I took a personality test administered by my sister, who is neither a psychologist nor a psychiatrist, but who is fond of reading people’s personalities. About a hundred attitudinal statements and situations to be rated according to frequency. In short, my test results said that I am magical, and more of adventurous, and that I am mostly perfectionist. The negative equivalent is that I am a schizo, more of an ADHD patient, and mostly obsessive-compulsive. The OC. And I was like…me? OC? And from there, I concluded that personality tests are not that reliable. Or so I believe.
Let me explain. From beginning, whensoever it was, and until further notice, I’ve never seriously considered myself as ze OC. I mean, my goodness, it’s a hell of a news to my brother when I get to fold my blanket or my clothes in my dresser, or at least align my shoes among theirs. And then that test telling me I’m 99% OC. Uhmmm…?????????? I’m sorry? 😀
But something happened at work today and while I was making my way home and even until now, I am restless about the mistake I made. Revenue computation. So I’m now as restless as a bunny aware of my sneaky “snakey” predator posing in a corner lusting over the shape of my meat.
I realized that…this is the cliche part of every blog post. Hehehe. 🙂 There, I realized that I am indeed a perfectionist just a little too late in employing that perfectionist in me. Because now, the question that’s breaking my skull is, “Why…why…why the hell did it go wrong?” Why did I allow that? How come I didn’t do double-checking, triple-checking? Where and when did I make the wrong turn? The self-questioning goes on and on, so I’m wondering what time I can manage to sleep tonight. Gah.

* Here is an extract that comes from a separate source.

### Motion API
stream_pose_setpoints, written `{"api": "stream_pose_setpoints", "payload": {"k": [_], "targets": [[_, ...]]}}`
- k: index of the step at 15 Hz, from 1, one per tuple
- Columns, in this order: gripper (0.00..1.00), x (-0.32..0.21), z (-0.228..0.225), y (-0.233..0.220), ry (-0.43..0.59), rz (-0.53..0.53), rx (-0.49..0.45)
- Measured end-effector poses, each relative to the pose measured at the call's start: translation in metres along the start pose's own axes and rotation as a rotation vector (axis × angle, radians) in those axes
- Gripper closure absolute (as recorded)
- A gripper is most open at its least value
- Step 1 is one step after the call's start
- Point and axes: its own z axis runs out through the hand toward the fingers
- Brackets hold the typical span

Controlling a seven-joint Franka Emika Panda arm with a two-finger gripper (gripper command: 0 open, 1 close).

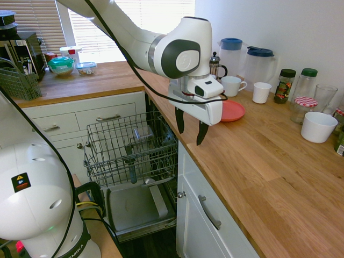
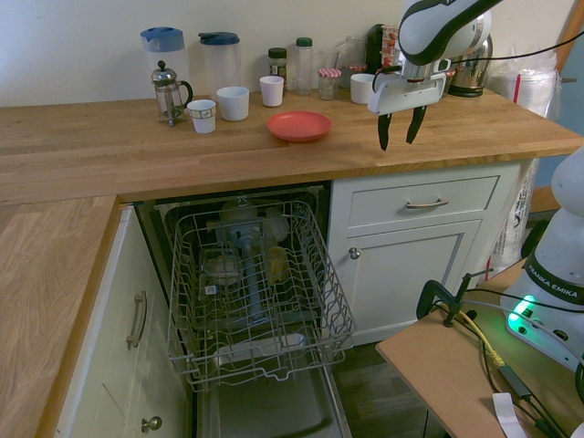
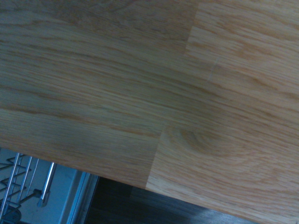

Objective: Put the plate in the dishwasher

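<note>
Claw (image 2: pixel 401 139): released, empty, pointing down above the wooden counter (image 2: pixel 109 151). Dishwasher (image 2: pixel 258 290): below, rack pulled out, contents indistinct. Plate (image 2: pixel 298 125): flat on the counter beyond the claw, its near edge hidden in the first exterior view.

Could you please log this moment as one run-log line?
gripper: open, empty, above counter | plate: on counter, untouched | dishwasher: open, rack out

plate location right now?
The plate lies flat on the wooden counter, above the open dishwasher. In the second exterior view it sits just in front of the white cups, with the open end effector hovering to its right.
</note>
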Motion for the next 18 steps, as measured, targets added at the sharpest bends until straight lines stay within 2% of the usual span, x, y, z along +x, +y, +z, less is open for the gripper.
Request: {"api": "stream_pose_setpoints", "payload": {"k": [5, 9, 18], "targets": [[0.0, 0.003, -0.008, -0.008, 0.018, 0.011, 0.03], [0.0, 0.016, -0.028, -0.037, 0.039, 0.062, 0.072], [0.0, 0.104, -0.066, -0.119, 0.059, 0.208, 0.164]]}}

Careless perfectionist, then. A perfectionist in the sense that I imagine everything to be perfect, at best, no wrongs, no mistakes; everything to be pretty neat. But then, ironically, I am not careful enough to bring things to their perfect state. I hurry a lot, cutting that very fine line between perfection and failure. I expect the best of things without seriously taking the precautions. I want perfection, only that I am careless enough to miss it.
So there. One thing I’ve got to ponder on, accept and resolve.
What I’m trying to share here is that, simply humans as we are, we have the right to that imperfection embedded in our being humans. But we can at least wish for perfection, give at least a bit of a try to be our best, be more careful not merely to dodge the dangers of the wrongs, but to work for self-improvement, self-discipline, and great things like that.
Goodness gracious, that didn’t sound like me. Thus, it’s good thing I wrote this post for me to have something to go back to and learn from this whosoever self I have right now. 😀
Alright. That’s all. Goodnight and may the blessings of perfection be ever in our favor.